Tally the lines below that include the string "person". Reply with the total only.

[[ Source records open ]]

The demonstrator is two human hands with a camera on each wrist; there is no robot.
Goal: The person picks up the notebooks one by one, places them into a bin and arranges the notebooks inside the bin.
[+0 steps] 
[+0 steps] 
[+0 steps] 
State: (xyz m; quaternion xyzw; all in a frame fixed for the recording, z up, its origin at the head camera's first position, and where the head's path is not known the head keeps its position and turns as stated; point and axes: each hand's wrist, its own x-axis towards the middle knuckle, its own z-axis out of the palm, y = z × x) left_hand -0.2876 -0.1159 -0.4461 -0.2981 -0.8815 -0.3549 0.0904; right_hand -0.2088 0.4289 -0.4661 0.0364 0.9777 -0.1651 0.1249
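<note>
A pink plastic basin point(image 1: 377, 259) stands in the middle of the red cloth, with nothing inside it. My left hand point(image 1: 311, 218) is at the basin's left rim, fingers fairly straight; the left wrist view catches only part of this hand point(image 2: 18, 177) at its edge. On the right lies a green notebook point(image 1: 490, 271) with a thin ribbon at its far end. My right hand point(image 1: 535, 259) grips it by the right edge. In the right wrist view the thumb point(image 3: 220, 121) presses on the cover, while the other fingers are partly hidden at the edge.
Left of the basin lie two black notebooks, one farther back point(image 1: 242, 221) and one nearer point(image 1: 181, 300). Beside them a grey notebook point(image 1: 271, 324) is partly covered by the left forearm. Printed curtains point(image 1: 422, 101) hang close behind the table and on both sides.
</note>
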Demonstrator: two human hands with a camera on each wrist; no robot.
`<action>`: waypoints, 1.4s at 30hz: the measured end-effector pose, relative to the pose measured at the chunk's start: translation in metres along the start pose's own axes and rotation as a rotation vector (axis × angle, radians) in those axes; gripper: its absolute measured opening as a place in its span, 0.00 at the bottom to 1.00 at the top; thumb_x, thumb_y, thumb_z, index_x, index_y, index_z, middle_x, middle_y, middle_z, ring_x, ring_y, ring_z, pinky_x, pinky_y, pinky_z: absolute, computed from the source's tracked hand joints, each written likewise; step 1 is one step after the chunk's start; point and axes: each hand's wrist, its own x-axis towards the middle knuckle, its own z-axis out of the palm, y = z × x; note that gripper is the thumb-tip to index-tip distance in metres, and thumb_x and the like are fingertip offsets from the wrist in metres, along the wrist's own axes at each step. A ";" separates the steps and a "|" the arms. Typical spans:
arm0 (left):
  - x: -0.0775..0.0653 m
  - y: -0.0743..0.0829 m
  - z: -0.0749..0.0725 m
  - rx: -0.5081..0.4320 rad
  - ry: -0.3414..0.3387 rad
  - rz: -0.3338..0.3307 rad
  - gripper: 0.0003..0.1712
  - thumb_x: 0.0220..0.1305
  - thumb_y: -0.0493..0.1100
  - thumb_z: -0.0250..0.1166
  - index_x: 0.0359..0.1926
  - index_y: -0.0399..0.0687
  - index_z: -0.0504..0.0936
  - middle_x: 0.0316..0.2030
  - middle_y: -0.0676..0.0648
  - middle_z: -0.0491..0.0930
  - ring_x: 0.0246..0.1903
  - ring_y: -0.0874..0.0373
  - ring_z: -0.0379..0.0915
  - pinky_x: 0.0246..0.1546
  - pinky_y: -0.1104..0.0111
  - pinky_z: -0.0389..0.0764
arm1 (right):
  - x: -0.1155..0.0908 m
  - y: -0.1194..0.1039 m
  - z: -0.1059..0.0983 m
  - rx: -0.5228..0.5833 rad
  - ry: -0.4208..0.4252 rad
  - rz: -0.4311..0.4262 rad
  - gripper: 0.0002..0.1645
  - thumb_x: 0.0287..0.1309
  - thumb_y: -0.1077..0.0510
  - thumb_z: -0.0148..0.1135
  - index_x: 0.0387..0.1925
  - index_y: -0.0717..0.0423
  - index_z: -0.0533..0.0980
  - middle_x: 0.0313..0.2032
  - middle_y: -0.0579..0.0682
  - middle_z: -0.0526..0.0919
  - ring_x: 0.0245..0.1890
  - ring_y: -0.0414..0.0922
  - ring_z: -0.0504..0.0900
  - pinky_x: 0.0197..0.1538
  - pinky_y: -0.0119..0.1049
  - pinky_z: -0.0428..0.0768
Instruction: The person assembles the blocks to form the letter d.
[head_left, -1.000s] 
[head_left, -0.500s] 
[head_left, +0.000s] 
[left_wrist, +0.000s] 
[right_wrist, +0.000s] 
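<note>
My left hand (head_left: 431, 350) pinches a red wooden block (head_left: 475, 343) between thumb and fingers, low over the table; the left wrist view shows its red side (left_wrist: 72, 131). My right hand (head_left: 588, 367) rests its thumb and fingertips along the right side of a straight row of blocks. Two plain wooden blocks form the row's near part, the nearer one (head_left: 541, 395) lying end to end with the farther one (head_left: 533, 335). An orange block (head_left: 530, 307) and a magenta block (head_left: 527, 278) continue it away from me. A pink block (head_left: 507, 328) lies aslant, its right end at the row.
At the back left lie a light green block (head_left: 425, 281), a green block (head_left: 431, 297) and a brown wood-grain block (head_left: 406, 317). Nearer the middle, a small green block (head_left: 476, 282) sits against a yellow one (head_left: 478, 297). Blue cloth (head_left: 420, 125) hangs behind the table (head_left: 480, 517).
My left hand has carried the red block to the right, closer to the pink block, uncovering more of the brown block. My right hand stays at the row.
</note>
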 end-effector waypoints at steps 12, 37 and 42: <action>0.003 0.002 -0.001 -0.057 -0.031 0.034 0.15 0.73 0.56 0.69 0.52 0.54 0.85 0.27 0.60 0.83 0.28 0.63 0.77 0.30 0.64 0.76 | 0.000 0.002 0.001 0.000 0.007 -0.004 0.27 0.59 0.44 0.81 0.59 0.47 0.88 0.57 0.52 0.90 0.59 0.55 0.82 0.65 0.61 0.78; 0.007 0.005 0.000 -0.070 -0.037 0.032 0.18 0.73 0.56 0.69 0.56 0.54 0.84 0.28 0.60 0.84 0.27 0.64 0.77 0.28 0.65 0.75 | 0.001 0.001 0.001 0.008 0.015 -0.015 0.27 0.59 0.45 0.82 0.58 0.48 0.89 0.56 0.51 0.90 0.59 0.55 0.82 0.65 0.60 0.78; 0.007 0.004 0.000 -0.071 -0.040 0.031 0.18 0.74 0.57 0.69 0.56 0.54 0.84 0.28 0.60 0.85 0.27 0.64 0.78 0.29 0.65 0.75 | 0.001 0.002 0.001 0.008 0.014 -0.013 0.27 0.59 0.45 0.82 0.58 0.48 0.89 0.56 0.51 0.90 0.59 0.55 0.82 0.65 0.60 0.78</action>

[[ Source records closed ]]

# Final answer
2